- [Information provided]
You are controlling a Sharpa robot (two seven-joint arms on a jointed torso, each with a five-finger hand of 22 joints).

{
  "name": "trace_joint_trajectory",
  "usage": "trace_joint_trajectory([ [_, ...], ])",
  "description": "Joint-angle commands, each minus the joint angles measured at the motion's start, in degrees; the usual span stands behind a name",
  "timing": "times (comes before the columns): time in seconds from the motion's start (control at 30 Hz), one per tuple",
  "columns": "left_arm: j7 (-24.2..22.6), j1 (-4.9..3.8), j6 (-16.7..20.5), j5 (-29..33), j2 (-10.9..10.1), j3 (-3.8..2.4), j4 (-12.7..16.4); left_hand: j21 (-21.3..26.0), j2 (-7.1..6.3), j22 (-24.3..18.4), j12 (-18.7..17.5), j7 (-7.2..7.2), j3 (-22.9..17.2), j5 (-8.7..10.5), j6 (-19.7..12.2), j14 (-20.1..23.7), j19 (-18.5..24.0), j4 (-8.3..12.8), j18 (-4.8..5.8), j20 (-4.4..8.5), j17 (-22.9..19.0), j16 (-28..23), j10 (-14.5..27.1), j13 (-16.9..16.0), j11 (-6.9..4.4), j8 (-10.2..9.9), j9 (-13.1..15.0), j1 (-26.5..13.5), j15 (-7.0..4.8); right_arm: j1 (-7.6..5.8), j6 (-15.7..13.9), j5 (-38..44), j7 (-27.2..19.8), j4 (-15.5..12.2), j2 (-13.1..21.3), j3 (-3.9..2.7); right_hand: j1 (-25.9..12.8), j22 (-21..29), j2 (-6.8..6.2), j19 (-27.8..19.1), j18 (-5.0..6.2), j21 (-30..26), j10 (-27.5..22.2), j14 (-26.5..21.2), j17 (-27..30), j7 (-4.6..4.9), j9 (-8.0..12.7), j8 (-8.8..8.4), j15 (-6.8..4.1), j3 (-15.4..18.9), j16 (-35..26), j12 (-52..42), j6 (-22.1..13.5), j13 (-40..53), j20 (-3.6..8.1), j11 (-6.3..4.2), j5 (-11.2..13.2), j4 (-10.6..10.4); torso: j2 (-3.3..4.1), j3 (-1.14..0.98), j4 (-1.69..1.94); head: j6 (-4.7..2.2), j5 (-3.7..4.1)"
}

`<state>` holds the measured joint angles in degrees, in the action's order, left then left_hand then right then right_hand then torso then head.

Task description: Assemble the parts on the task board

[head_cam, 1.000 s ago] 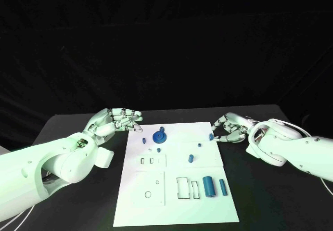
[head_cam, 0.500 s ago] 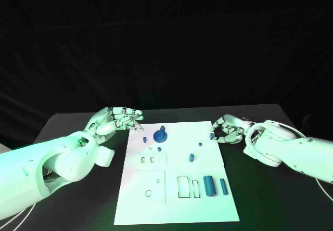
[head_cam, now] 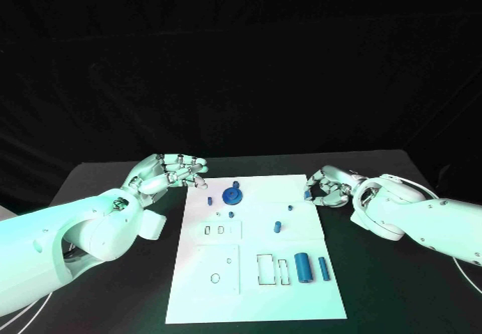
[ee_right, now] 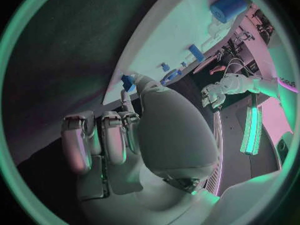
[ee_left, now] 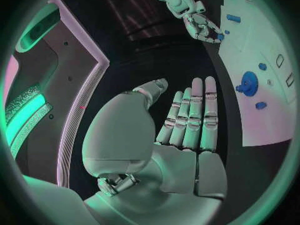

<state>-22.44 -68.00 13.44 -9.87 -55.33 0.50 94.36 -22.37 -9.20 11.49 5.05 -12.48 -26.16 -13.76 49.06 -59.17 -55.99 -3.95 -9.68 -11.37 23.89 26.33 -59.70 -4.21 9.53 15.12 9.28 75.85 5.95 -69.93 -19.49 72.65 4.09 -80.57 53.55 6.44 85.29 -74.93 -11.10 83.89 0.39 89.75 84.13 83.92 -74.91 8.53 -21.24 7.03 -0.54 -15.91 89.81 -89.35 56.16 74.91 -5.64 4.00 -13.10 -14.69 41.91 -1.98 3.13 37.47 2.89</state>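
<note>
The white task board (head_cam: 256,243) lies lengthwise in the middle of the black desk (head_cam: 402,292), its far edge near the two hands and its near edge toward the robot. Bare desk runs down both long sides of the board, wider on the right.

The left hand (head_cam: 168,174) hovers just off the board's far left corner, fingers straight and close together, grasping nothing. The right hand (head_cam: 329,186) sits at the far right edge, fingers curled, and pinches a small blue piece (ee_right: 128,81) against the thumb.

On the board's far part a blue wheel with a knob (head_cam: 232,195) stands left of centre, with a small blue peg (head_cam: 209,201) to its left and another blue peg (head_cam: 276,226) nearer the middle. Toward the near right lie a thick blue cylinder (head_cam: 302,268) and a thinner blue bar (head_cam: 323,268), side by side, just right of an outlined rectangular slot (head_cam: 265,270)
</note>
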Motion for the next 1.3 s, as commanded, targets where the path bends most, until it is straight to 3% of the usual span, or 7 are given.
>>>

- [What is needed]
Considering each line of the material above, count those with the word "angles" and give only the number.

- [Output for this task]
2